Task objective
Repeat the entire listing exactly. Omit all pictures.

Data excerpts
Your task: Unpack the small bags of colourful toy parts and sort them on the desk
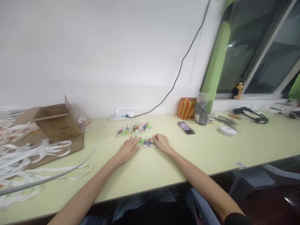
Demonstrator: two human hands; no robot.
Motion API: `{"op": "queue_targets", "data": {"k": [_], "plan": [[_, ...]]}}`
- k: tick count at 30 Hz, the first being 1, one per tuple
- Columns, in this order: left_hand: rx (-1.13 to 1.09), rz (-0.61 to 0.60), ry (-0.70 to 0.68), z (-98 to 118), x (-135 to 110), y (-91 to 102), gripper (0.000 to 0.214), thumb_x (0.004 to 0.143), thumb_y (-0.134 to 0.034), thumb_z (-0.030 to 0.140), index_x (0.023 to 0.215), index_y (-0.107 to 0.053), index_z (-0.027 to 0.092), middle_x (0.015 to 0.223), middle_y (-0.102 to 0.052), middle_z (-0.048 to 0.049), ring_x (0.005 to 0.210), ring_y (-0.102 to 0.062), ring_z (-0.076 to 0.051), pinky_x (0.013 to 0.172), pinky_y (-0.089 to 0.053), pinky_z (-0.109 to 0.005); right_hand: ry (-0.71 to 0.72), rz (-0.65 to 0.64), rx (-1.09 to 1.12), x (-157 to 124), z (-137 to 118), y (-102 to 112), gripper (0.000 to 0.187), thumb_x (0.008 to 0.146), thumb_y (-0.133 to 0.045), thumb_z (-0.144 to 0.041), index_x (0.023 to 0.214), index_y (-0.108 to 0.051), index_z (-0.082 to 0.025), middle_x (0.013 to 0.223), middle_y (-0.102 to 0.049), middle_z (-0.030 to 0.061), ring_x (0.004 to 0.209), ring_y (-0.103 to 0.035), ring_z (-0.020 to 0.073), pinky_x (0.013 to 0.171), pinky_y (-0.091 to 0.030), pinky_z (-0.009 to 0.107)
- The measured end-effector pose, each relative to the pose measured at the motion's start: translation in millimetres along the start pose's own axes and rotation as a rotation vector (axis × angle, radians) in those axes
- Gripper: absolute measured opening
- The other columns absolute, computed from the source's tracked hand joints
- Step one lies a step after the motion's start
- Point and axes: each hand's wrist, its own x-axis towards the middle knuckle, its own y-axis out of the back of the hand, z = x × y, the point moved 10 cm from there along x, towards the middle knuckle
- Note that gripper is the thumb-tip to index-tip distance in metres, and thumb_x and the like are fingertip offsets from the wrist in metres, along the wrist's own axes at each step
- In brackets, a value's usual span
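My left hand [127,150] lies flat on the pale green table [199,150], its fingertips at the left edge of a clear plastic packet of small colourful parts [147,142]. My right hand [162,143] rests at the packet's right edge, with curled fingers pressing on it. Just beyond, several similar packets [134,129] lie in a loose row. The parts inside are red, green, blue and yellow, too small to identify.
To the left stand a cardboard box [57,122] and a heap of white plastic straps [23,156], crossed by a grey cable [47,179]. A power strip [120,117], a striped bag [187,107], a white tape roll [228,131] and scattered small metal pieces [225,122] lie farther back.
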Motion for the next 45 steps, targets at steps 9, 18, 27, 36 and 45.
{"op": "queue_targets", "data": {"k": [9,18,27,36,45], "plan": [[-0.033,-0.104,0.016,0.4,-0.5,-6.3,0.065,0.100,-0.022,0.061,0.159,-0.018,0.034,0.165,-0.020,-0.0040,0.153,-0.017,-0.030,0.121,-0.015,-0.054,-0.013,0.021,0.008,-8.4,3.7,3.5,0.038,0.104,-0.033,-0.038,0.105,-0.063,-0.014,0.112,-0.069,0.0171,0.107,-0.060,0.0265,0.090,-0.035,0.034],[-0.068,-0.152,0.025,3.2,-1.1,-4.7,0.063,0.101,-0.022,0.062,0.158,-0.022,0.036,0.166,-0.016,-0.0028,0.153,-0.013,-0.029,0.122,-0.013,-0.054,0.063,0.009,0.578,0.9,9.7,-5.7,0.024,0.093,-0.046,-0.029,0.090,-0.065,-0.016,0.101,-0.072,0.0093,0.089,-0.063,0.0202,0.077,-0.041,0.029],[-0.087,-0.146,-0.009,13.2,-2.3,0.6,0.060,0.101,-0.024,0.061,0.154,-0.033,0.037,0.166,-0.014,-0.0022,0.154,-0.006,-0.029,0.123,-0.008,-0.056,-0.095,0.012,1.282,1.3,22.6,-11.2,0.050,0.071,-0.070,-0.033,0.116,-0.052,-0.022,0.074,-0.064,-0.0035,0.065,-0.057,0.0142,0.059,-0.039,0.024],[-0.167,-0.023,-0.046,15.5,-4.4,18.9,0.061,0.102,-0.025,0.057,0.154,-0.034,0.026,0.163,-0.029,-0.0054,0.152,-0.022,-0.023,0.124,-0.016,-0.044,0.011,0.034,1.648,5.1,21.6,18.0,0.052,0.064,-0.085,-0.033,0.109,-0.062,-0.022,0.077,-0.065,-0.0018,0.066,-0.059,0.0128,0.063,-0.045,0.026],[-0.114,-0.149,-0.042,8.8,-6.6,-3.8,0.064,0.101,-0.023,0.060,0.158,-0.026,0.030,0.165,-0.022,-0.0031,0.153,-0.018,-0.024,0.124,-0.010,-0.045,0.040,0.224,1.956,14.0,65.6,54.2,0.035,0.069,-0.084,-0.022,0.100,-0.067,-0.024,0.082,-0.066,-0.0025,0.071,-0.062,0.0105,0.069,-0.053,0.024]]}}
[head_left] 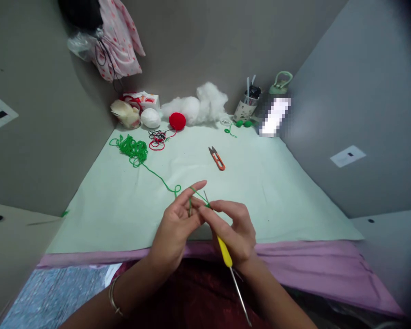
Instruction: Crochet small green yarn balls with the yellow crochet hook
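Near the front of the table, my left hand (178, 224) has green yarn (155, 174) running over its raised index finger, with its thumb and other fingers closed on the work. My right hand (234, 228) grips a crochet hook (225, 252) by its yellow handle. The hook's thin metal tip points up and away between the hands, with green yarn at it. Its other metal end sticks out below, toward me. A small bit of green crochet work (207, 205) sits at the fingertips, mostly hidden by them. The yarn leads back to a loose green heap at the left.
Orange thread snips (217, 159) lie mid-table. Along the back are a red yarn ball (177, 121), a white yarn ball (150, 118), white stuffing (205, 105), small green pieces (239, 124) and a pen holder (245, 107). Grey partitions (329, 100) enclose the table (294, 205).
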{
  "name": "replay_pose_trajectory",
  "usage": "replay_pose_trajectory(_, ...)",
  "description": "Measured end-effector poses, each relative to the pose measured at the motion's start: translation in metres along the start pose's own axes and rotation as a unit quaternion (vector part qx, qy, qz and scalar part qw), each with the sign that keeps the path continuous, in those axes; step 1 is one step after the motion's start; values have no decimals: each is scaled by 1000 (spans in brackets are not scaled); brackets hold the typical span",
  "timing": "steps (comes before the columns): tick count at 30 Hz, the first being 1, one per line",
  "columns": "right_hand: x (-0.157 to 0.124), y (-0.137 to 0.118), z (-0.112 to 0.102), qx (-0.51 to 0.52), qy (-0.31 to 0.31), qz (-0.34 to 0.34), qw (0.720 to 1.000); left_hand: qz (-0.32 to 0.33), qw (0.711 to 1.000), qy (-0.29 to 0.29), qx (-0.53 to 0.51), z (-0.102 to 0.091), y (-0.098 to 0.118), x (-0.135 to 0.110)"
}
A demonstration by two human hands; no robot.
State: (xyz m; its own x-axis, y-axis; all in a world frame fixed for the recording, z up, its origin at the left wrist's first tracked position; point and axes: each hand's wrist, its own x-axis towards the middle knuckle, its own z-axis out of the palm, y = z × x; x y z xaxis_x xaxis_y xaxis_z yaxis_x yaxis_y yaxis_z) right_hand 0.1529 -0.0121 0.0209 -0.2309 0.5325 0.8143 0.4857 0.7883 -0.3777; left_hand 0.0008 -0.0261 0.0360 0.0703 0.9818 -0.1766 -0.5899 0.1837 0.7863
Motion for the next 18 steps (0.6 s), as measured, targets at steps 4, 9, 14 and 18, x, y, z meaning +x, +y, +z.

Response below
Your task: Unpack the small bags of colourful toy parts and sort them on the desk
Demonstrator: two human hands; no robot.
Motion API: `{"op": "queue_targets", "data": {"k": [_], "plan": [[_, ...]]}}`
- k: tick count at 30 Hz, the first being 1, one per tuple
- Columns, in this order: left_hand: rx (-1.13 to 1.09), rz (-0.61 to 0.60), ry (-0.70 to 0.68), z (-98 to 118), x (-135 to 110), y (-91 to 102), gripper (0.000 to 0.214), thumb_x (0.004 to 0.143), thumb_y (-0.134 to 0.034), thumb_z (-0.030 to 0.140), index_x (0.023 to 0.215), index_y (-0.107 to 0.053), index_z (-0.027 to 0.092), middle_x (0.015 to 0.223), middle_y (-0.102 to 0.052), middle_z (-0.048 to 0.049), ring_x (0.005 to 0.210), ring_y (-0.102 to 0.062), ring_z (-0.076 to 0.051), pinky_x (0.013 to 0.172), pinky_y (-0.089 to 0.053), pinky_z (-0.109 to 0.005); right_hand: ry (-0.71 to 0.72), rz (-0.65 to 0.64), rx (-1.09 to 1.12), x (-157 to 124), z (-137 to 118), y (-102 to 112), gripper (0.000 to 0.187), thumb_x (0.008 to 0.146), thumb_y (-0.133 to 0.045), thumb_z (-0.144 to 0.041), index_x (0.023 to 0.214), index_y (-0.108 to 0.051), index_z (-0.082 to 0.025), middle_x (0.013 to 0.223), middle_y (-0.102 to 0.049), middle_z (-0.030 to 0.061), ring_x (0.004 to 0.209), ring_y (-0.103 to 0.035), ring_z (-0.020 to 0.073), pinky_x (0.013 to 0.171), pinky_y (-0.091 to 0.030), pinky_z (-0.009 to 0.107)
- The measured end-effector pose, each relative to the pose measured at the motion's start: translation in millimetres along the start pose's own axes and rotation as a rotation vector (axis × angle, radians) in those axes
- Gripper: absolute measured opening
- The other columns absolute, computed from the source's tracked hand joints
- Step one lies a step after the motion's start
- Point and axes: each hand's wrist, its own x-axis towards the middle knuckle, its own y-axis out of the back of the hand, z = x × y, the point moved 10 cm from there along x, towards the middle knuckle
- Note that gripper is the thumb-tip to index-tip distance in metres, and thumb_x and the like are fingertip offsets from the wrist in metres, along the wrist's own axes at each step
- In brackets, a value's usual span
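My left hand [127,150] lies flat on the pale green table [199,150], its fingertips at the left edge of a clear plastic packet of small colourful parts [147,142]. My right hand [162,143] rests at the packet's right edge, with curled fingers pressing on it. Just beyond, several similar packets [134,129] lie in a loose row. The parts inside are red, green, blue and yellow, too small to identify.
To the left stand a cardboard box [57,122] and a heap of white plastic straps [23,156], crossed by a grey cable [47,179]. A power strip [120,117], a striped bag [187,107], a white tape roll [228,131] and scattered small metal pieces [225,122] lie farther back.
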Motion for the next 45 steps, targets at steps 9, 18, 27, 36 and 45.
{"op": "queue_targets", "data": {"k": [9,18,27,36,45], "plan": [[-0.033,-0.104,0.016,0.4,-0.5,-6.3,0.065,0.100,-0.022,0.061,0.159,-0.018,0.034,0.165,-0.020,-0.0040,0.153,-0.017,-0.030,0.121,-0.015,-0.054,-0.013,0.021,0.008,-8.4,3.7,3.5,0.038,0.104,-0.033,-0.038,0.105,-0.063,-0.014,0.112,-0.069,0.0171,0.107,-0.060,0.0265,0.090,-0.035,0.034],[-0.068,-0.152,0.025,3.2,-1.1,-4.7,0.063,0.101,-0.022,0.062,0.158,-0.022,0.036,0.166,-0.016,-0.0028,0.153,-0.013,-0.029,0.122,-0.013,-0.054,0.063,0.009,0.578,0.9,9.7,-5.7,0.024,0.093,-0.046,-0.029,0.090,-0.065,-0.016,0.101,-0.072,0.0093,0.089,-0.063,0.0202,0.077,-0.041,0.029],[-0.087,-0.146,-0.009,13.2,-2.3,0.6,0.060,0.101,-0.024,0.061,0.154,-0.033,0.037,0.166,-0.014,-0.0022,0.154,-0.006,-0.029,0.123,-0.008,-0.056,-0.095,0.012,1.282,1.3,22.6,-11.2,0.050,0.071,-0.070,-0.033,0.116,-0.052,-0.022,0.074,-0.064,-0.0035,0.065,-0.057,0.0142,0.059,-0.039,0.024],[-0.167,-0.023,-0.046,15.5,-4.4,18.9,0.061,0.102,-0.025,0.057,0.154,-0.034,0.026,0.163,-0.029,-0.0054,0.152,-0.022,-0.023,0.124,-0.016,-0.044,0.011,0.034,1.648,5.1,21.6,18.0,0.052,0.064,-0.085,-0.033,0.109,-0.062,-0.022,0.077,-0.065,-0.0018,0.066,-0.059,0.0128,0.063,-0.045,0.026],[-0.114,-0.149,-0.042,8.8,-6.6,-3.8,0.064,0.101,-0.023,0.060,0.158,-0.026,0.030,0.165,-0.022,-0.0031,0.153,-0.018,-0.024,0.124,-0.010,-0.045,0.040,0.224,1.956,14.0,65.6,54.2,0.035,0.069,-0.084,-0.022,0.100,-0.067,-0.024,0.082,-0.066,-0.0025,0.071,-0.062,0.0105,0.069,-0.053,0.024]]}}
[head_left] 
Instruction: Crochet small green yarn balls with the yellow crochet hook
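Near the front of the table, my left hand (178, 224) has green yarn (155, 174) running over its raised index finger, with its thumb and other fingers closed on the work. My right hand (234, 228) grips a crochet hook (225, 252) by its yellow handle. The hook's thin metal tip points up and away between the hands, with green yarn at it. Its other metal end sticks out below, toward me. A small bit of green crochet work (207, 205) sits at the fingertips, mostly hidden by them. The yarn leads back to a loose green heap at the left.
Orange thread snips (217, 159) lie mid-table. Along the back are a red yarn ball (177, 121), a white yarn ball (150, 118), white stuffing (205, 105), small green pieces (239, 124) and a pen holder (245, 107). Grey partitions (329, 100) enclose the table (294, 205).
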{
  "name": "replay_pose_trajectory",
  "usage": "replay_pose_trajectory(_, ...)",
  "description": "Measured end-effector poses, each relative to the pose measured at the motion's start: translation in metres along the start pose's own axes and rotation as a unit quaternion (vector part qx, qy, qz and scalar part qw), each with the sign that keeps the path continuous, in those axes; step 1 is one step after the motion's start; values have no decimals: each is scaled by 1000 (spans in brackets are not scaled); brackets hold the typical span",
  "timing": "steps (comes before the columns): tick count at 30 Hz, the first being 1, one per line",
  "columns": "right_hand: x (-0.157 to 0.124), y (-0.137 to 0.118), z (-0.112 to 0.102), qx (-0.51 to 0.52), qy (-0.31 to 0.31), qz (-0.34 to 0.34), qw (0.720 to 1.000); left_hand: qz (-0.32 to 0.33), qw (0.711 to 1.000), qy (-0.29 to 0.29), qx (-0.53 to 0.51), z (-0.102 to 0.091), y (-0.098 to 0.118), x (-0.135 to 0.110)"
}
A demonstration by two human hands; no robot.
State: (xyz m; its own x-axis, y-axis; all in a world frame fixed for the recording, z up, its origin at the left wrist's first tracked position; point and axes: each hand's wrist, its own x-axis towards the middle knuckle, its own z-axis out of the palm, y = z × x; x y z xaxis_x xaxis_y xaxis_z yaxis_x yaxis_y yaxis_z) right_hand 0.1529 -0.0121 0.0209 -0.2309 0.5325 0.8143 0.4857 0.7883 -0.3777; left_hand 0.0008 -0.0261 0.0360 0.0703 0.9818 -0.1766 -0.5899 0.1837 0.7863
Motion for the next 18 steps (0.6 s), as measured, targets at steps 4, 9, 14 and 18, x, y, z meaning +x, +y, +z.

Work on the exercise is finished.